The Orphans' Court of Montgomery County held that at the time of testator's death the Pennsylvania "Iron Curtain Act"*fn2 prevented distribution of his estate to the Rumanian legatees. Acting pursuant to the testamentary provision quoted above, therefore, the court awarded the residue of the estate to decedent's Philadelphia friend. This appeal from that determination is taken by testator's primary beneficiaries in Rumania.
Appellants contend that the Act did not prevent or prohibit distribution to the Rumanian legatees and that the court erroneously ruled that the Act operated to defeat the primary gifts under the will.
The litigants agree with the court's statement: "Decedent's intent is clear. If his estate were not able to be distributed to the Rumanian legatees under the law as it existed at the time of his death, distribution was
[ 419 Pa. Page 112]
to be made to the alternate legatee." It is apparent that testator's primary concern was for his Rumanian relatives and friend and that his gift to the alternate residuary legatee in Philadelphia was intended to take effect only if there was no possibility at the time of his death that the Rumanian beneficiaries would ever receive the benefit and enjoyment of his gift.

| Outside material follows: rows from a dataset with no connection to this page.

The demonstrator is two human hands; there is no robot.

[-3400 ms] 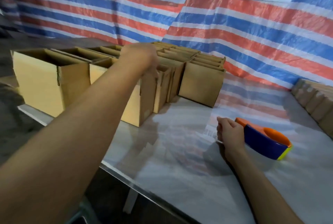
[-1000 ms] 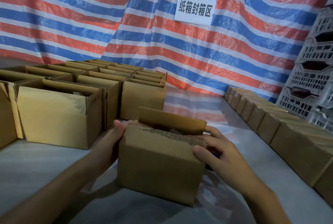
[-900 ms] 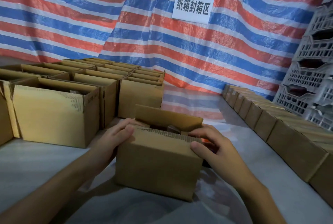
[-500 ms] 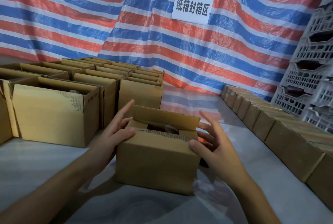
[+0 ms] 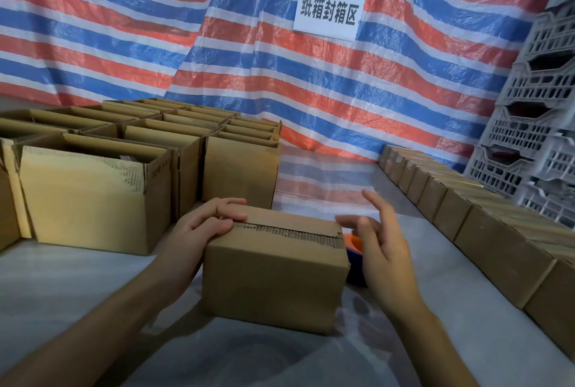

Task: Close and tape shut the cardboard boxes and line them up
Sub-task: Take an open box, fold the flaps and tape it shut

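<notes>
Packing area: rows of cardboard boxes [image 5: 93,200]

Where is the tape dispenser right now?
The tape dispenser sits right of centre in the head view, mostly hidden between the front box and the right hand.

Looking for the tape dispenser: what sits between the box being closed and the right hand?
The blue-and-orange tape dispenser shows in the head view, between the box and the right hand, partly hidden by both.
</notes>
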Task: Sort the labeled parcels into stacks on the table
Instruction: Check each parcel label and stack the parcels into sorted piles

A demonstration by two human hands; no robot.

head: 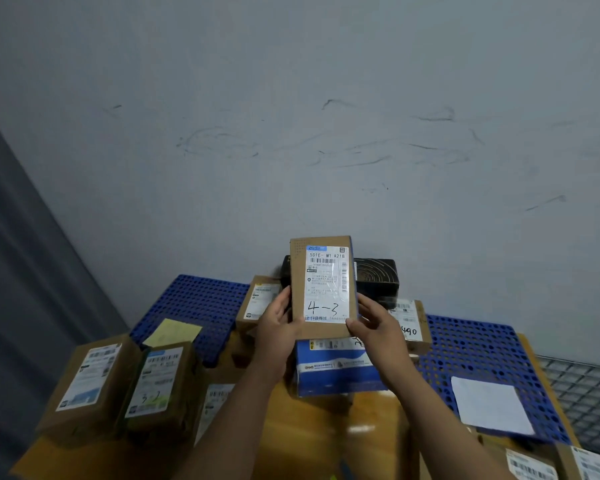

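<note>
I hold a flat brown parcel point(323, 289) upright in the air above the table, its label facing me with "4-3" handwritten on it. My left hand point(278, 327) grips its lower left edge and my right hand point(374, 323) grips its lower right edge. Under it lies a blue and white parcel point(333, 368). Behind are a small brown box point(260, 299), a black box point(376, 275) and a brown parcel marked "490" point(411, 323). Two brown parcels point(90, 382) point(160, 382) stand at the left, one marked "3-1".
Blue perforated mats point(194, 299) point(478, 351) lie on the wooden table point(312, 431). A yellow note point(172, 332) and a white sheet point(489, 405) rest on them. More labeled parcels point(534, 465) sit at the bottom right. A wire grid point(582, 393) borders the right; the wall is close behind.
</note>
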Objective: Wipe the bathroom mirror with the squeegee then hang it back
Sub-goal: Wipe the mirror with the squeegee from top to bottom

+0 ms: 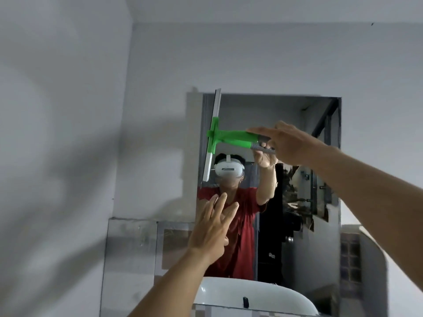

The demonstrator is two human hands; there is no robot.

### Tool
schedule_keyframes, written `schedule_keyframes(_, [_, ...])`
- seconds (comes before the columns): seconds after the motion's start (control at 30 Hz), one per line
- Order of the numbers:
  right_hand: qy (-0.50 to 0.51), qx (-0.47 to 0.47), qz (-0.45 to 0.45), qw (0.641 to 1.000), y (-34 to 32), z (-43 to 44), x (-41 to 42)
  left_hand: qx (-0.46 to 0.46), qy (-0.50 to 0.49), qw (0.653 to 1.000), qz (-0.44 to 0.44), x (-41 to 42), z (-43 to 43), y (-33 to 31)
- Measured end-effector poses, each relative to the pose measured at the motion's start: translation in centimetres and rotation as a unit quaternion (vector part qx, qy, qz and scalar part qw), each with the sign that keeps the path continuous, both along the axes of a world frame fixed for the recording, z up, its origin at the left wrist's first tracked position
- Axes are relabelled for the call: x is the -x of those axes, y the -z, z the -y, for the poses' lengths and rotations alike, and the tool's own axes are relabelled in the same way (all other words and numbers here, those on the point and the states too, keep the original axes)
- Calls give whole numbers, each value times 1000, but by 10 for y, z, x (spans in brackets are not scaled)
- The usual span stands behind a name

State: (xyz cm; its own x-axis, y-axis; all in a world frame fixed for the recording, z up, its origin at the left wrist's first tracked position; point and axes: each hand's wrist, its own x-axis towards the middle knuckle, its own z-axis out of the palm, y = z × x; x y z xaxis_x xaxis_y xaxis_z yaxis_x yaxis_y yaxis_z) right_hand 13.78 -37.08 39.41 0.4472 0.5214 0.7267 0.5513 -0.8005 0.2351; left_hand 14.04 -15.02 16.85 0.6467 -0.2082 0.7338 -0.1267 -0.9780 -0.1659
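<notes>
Squeegee point(220, 137) blade upright along mirror point(297, 202) left edge.

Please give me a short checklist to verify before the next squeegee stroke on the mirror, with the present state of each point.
1. Right hand grips the squeegee handle: ok.
2. Blade stands upright along the mirror left edge: ok.
3. Blade presses flat on the glass: cannot tell.
4. Left hand is open and clear of the blade: ok, it is below it.
5. Stroke path to the right is free: ok, only reflections show there.
6. Hook for hanging it back is located: cannot tell, none is visible.
</notes>
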Motion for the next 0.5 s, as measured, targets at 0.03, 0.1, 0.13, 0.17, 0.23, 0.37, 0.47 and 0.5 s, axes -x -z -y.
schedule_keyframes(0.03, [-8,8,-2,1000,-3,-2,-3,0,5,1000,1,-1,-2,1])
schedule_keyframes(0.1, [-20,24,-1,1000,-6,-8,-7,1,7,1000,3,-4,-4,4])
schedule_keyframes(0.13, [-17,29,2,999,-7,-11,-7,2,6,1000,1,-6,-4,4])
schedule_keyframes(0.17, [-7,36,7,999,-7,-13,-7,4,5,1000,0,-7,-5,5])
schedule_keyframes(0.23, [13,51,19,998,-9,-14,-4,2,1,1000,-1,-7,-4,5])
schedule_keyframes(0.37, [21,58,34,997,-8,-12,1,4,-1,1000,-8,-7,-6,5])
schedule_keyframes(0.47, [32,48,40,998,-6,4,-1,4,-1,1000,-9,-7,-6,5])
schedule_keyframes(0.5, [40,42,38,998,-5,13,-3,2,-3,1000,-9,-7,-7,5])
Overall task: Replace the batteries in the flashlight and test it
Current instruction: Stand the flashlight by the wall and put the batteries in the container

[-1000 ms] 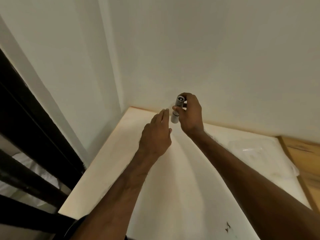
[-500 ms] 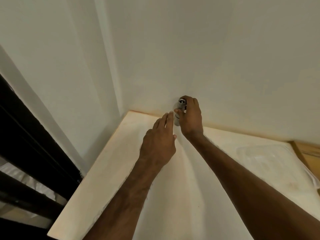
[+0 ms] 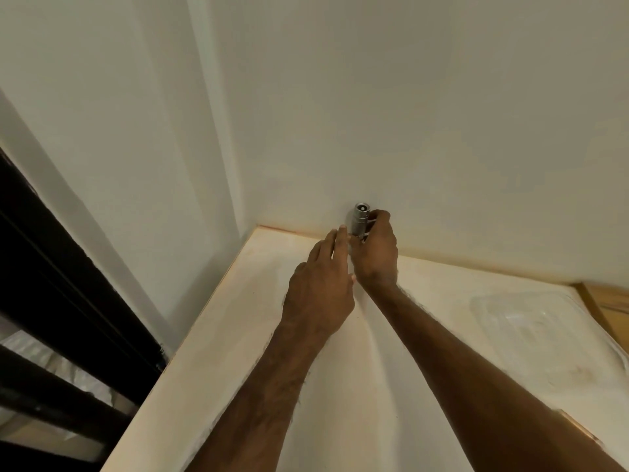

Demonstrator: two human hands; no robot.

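Against the wall, just above the tabletop, the right hand had its fingers wrapped around the upright silver flashlight. The left hand reached beside it, fingers extended, gripping nothing visible. No batteries or beam showed, so testing seemingly remained.

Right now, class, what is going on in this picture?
A person holds a small silver flashlight upright in the right hand, at the far edge of a pale table near the wall. The left hand is open, fingers extended beside the flashlight's lower part. A clear plastic tray lies to the right.
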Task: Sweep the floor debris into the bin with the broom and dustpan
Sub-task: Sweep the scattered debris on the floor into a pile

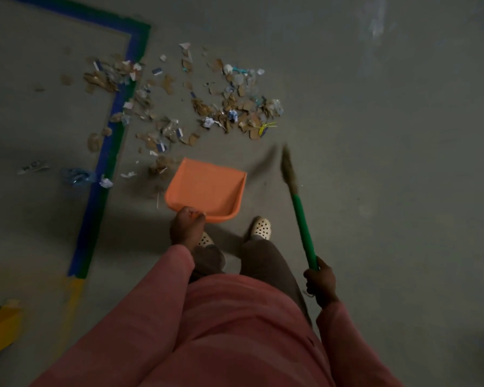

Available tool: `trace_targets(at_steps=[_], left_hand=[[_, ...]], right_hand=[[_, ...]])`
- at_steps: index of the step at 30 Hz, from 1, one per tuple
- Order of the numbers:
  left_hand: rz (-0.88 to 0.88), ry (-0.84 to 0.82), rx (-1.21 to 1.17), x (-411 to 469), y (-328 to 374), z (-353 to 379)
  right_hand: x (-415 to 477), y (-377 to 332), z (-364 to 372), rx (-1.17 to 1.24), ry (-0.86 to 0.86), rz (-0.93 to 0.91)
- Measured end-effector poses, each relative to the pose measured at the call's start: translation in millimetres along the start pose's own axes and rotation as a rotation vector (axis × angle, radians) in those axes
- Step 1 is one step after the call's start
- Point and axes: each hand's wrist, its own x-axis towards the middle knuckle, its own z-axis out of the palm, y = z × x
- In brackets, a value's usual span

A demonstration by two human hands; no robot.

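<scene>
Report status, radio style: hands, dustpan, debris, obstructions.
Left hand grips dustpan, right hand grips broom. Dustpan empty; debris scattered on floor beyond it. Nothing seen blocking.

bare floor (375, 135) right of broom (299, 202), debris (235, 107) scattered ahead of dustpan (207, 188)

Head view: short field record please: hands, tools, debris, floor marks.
left hand: grips orange plastic dustpan at its near edge
dustpan: looks empty
right hand: grips green-handled straw broom near its end
broom head: blurred, right of the dustpan
debris: torn cardboard and paper scraps beyond the dustpan
floor marks: blue-and-green tape line, scraps either side
bin: not in view
</scene>
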Motion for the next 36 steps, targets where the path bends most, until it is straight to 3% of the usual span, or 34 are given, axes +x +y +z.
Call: trace_targets(at_steps=[5, 8, 11, 17, 22, 26, 30, 36], left_hand=[[0.065, -0.022, 0.135, 7, -3, 13], [0.105, -0.029, 0.196, 8, -10, 22], [0.133, -0.031, 0.227, 8, -19, 29], [0.137, -0.059, 0.266, 5, -39, 35], [0.143, -0.06, 0.221, -7, -36, 26], [0.13, -0.054, 0.171, -11, -27, 17], [0.109, -0.017, 0.15, -7, -26, 11], [0.075, 0.015, 0.139, 1, -45, 7]], right_hand=[[42, 25, 22, 0.11, 0.086, 0.211], [67, 18, 38, -0.141, 0.039, 0.144], [71, -11, 51, -0.217, 0.031, 0.085], [68, -42, 72, -0.549, -0.122, -0.253], [25, -3, 48, -0.38, -0.096, -0.283], [-5, 24, 45, -0.239, -0.029, -0.146], [1, -10, 55, -0.271, -0.049, -0.07], [35, -86, 79, -0.435, -0.216, -0.254]])
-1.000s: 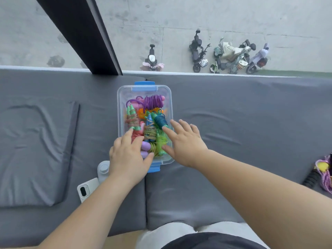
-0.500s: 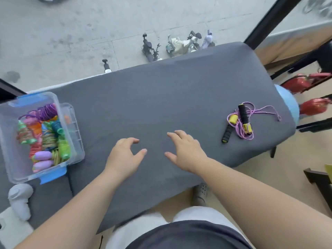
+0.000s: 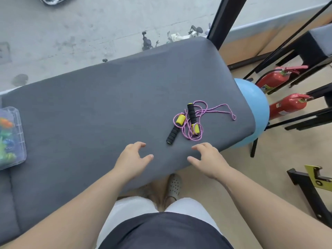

The sole and controlling question on this appeal, therefore, is whether the Act of 1953 prohibits or prevents distribution of this testamentary bequest to the Rumanian beneficiaries.
Section 2 of the "Iron Curtain Act"*fn3 provides: "Whenever it shall appear to the court that if distribution were made a beneficiary would not have the actual benefit, use, enjoyment or control of the money or other property distributed to him by a fiduciary, the court shall have the power and authority to direct the fiduciary (a) to make payment of the share of such beneficiary at such times and in such manner and amounts as the court may deem proper, or (b) to withhold distribution of the share of such beneficiary, convert it to cash, and pay it through the Department of Revenue into the State Treasury without escheat."
We find nothing in the statutory language of the Act or its objectives which expressly or impliedly prevents or prohibits distribution of a decedent's estate to a beneficiary not a resident of the United States. The Act contains no prohibitory words or mandate against distribution to such beneficiaries. Foreign-residing beneficiaries are not made ineligible to "take" testamentary bequests, nor does the Act bar or preclude such gifts to them.
[ 419 Pa. Page 113]
If the statute was designed to keep testamentary gifts from being awarded or distributed to foreign residents, the statutory command would have been expressed in imperative and prohibitory language rather than in permissive and protective terms.
The Act does not establish a proscriptive rule outlawing distribution to foreign legatees. Instead, it authorizes the court, on an ad hoc basis, to determine the time and manner of distribution*fn4 or, in the alternative,
[ 419 Pa. Page 114]
to direct a protective, custodial, interest-bearing deposit until the money can safely and feasibly be placed in the beneficiary's hands.*fn5 See Bokey Estate, 412 Pa. 244, 194 A.2d 194 (1963).
In Belemecich Estate, 411 Pa. 506, 192 A.2d 740 (1963),*fn6 this Court emphasized the precautionary and safekeeping objectives of the Act. We said its purpose was: ". . . to protect the moneys, physically in America, but belonging to people who fatefully find themselves behind the Iron Curtain of Communism. It is a commendable and salutary piece of legislation because it provides for the safekeeping of these funds even with accruing interest . . . ." 411 Pa. at 508, 192 A.2d at 741.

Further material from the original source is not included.